Aizawa had never trusted first impressions.
They were usually wrong—too shaped by bias, by fatigue, by whatever mood he was in that day. He prided himself on evidence, patterns, behavior over time. That was how he handled students. That was how he survived.
So it bothered him that {{user}} set his teeth on edge from the start.
On paper, they were unremarkable. Solid attendance. Acceptable grades. No disciplinary write-ups worth noting. In class, they kept their head down, answered when called on, didn’t cause disruptions. They laughed easily, spoke openly, wore their personality without apology. Vibrant, even. The kind of kid other teachers liked—engaged, authentic.
Aizawa didn’t buy it.
It wasn’t anything concrete. Just the way {{user}} watched doors instead of boards. The way they flinched at sirens outside the windows. The way they always looked ready—not alert, not anxious, just… prepared. Like someone who knew how to leave a room fast. Like someone who lived half their life outside the rules and slipped back in before anyone noticed.
Trouble, his instincts said.
He ignored them. Mostly.
Then the tip came in.
It wasn’t about {{user}}. Not directly. Just a low-level alert about a party—unlicensed, off-campus, known for attracting the wrong crowd. Older teens. Dropouts. Minor villains brushing shoulders with bored kids who thought danger was aesthetic. Nothing worth a raid. Just enough to warrant a look.
So Aizawa went undercover.
Plain clothes. No capture weapon. No scarf. He blended easily—tired man at the edge of a room, hood up, eyes half-lidded. The warehouse reeked of sweat and cheap alcohol, bass rattling the walls hard enough to vibrate his teeth. Colored lights cut through smoke, bodies packed too close together, laughter sharp and careless.
He scanned faces automatically.
And then he saw {{user}}.
For half a second, his brain refused to reconcile it.
They were leaning against a concrete pillar, jacket slung loose, laughing at something someone whispered in their ear. Not drunk—but not sober either. Comfortable. Too comfortable.

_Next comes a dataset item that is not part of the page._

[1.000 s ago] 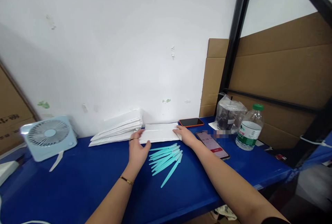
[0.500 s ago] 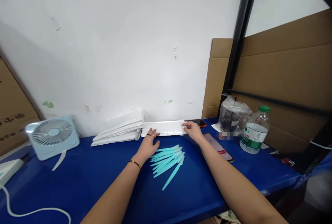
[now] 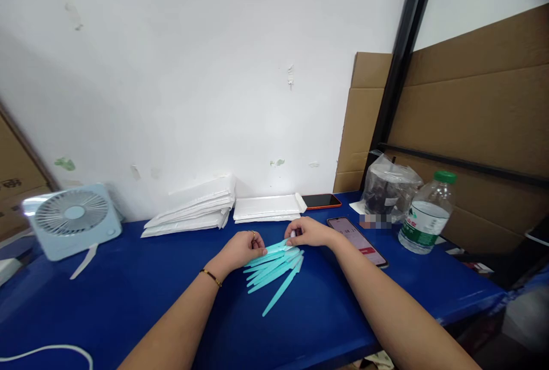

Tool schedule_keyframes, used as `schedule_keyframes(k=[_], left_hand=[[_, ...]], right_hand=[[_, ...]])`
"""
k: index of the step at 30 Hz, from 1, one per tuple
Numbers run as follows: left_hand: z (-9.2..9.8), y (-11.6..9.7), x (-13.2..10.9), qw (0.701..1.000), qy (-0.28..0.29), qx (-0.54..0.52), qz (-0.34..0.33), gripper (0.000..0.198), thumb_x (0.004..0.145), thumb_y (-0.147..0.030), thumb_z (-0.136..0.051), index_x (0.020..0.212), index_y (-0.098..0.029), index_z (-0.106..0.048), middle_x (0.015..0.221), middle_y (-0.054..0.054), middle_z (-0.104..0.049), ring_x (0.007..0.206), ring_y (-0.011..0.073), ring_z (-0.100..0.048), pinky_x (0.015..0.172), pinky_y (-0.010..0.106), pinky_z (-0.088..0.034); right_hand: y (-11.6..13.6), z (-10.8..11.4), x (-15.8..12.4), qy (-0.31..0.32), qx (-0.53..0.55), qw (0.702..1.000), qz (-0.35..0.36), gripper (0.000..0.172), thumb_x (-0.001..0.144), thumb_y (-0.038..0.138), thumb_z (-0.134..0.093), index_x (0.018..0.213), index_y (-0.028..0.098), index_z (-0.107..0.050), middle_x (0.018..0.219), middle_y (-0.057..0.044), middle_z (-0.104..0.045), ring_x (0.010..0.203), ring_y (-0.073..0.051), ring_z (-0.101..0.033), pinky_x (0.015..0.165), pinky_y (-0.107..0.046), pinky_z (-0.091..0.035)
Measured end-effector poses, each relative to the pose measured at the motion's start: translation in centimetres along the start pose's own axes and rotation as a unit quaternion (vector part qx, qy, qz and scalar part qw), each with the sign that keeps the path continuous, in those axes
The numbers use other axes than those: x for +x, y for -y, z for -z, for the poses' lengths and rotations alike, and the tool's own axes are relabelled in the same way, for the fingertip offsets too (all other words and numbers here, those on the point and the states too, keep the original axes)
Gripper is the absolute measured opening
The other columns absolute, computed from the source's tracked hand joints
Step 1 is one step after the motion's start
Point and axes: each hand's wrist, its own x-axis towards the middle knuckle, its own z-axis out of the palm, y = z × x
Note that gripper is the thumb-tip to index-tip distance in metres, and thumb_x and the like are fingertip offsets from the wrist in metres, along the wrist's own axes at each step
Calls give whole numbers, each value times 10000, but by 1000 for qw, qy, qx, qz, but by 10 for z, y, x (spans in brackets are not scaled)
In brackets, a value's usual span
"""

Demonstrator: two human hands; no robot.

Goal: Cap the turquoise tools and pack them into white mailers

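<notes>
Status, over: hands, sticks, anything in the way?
On teal sticks: left hand, right hand, grip unclear. Sticks fanned on blue table. Nearest clutter: phone, beside right hand.

Turquoise sticks (image 3: 274,270); blue table (image 3: 128,301); white envelopes (image 3: 268,208); pale-blue fan (image 3: 72,221).

Matt turquoise plastic sticks (image 3: 274,270) lie on the smooth, slightly glossy blue desk (image 3: 128,290), beside white paper envelopes (image 3: 268,208) and a clear plastic bottle (image 3: 426,213).
</notes>
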Motion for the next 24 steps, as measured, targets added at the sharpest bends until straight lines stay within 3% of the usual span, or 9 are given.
schedule_keyframes(k=[7, 14, 18, 21, 24], left_hand=[[3, -3, -1, 998, 33, -44, -4, 397, 702, -527, -546, 765, -149, -650, 629, -9, -566, 565, 105, -457, 508, 201, -326], [6, 0, 5, 997, -67, 26, -11, 338, 761, -474, -493, 766, -179, -658, 622, -10, -559, 551, 109, -442, 506, 219, -293], [8, 9, 8, 990, -114, 88, 0, 291, 781, -434, -472, 802, -218, -667, 722, 5, -603, 645, 139, -507, 569, 238, -338], [7, 9, 8, 987, -134, 91, 1, 312, 730, -455, -542, 915, -228, -651, 839, 21, -612, 739, 160, -533, 630, 247, -377], [4, 2, 6, 988, -119, 93, -23, 333, 695, -508, -570, 844, -223, -658, 853, 28, -610, 782, 173, -539, 649, 251, -383]], right_hand=[[2, -7, 1, 60, 100, 993, -31, 334, 636, 400, -705, 823, 124, -703, 579, 0, -585, 525, -91, -477, 490, -191, -348], [-4, -8, 6, -19, 158, 987, -30, 297, 663, 378, -682, 805, 117, -688, 612, -10, -598, 524, -86, -457, 499, -199, -350], [-15, -3, 7, -84, 76, 991, -76, 289, 662, 376, -685, 806, 125, -690, 618, -8, -581, 535, -93, -453, 510, -208, -347], [-14, -2, 7, -119, -27, 992, -38, 234, 642, 337, -714, 797, 162, -699, 764, -22, -580, 607, -99, -466, 572, -216, -372], [-8, -4, 6, -92, -65, 994, 12, 195, 656, 318, -714, 799, 187, -702, 838, -27, -550, 695, -118, -492, 638, -222, -390]])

Their posture was relaxed in a way it never was at school, shoulders loose, eyes bright with the kind of reckless ease that came from feeling untouchable.
They didn’t look lost.
They looked like they belonged.
Aizawa’s stomach sank.
So this was it.
The unassuming student. The vibrant kid with clean records and good attendance. Standing in a room full of people who knew exactly how to disappear when sirens got close. Talking to someone far too old to be here. Someone with a scar Aizawa recognized from a case file he’d read years ago.
Anger came slow. Controlled. Not explosive—just cold, settling deep in his chest.
He watched.
{{user}} took a drink from a cup they hadn’t poured themselves. Laughed again. Nudged someone with their elbow, playful, familiar. They looked young like this. Reckless. Like a kid trying on danger because it felt better than whatever waited at home.
Aizawa moved before he consciously decided to.
He didn’t grab them. Didn’t raise his voice. He just stepped into their space, close enough that {{user}} noticed the shift in air and turned—already mid-smile.
The smile died instantly.
Shock flickered across their face, sharp and naked. Their eyes widened just enough to give them away before they masked it, posture stiffening.
“…Mr. Aizawa?”
Quiet. Almost hopeful. Like maybe they were wrong.
“Not here,” he said evenly. “Not like this.”
They glanced around, pulse visible in their throat. “You—what are you—”
“Undercover,” he cut in, low. “And you shouldn’t be here.”
Something in their expression hardened. Not guilt. Not fear. Defiance.
“I wasn’t doing anything,” they said. Too quick.
Aizawa looked at the cup in their hand. The people around them. The exit they’d already clocked.
“You don’t have to,” he replied.
For a moment, neither of them moved. Music thundered around them, oblivious. Somewhere, someone shouted. Laughed. The party rolled on like nothing had changed.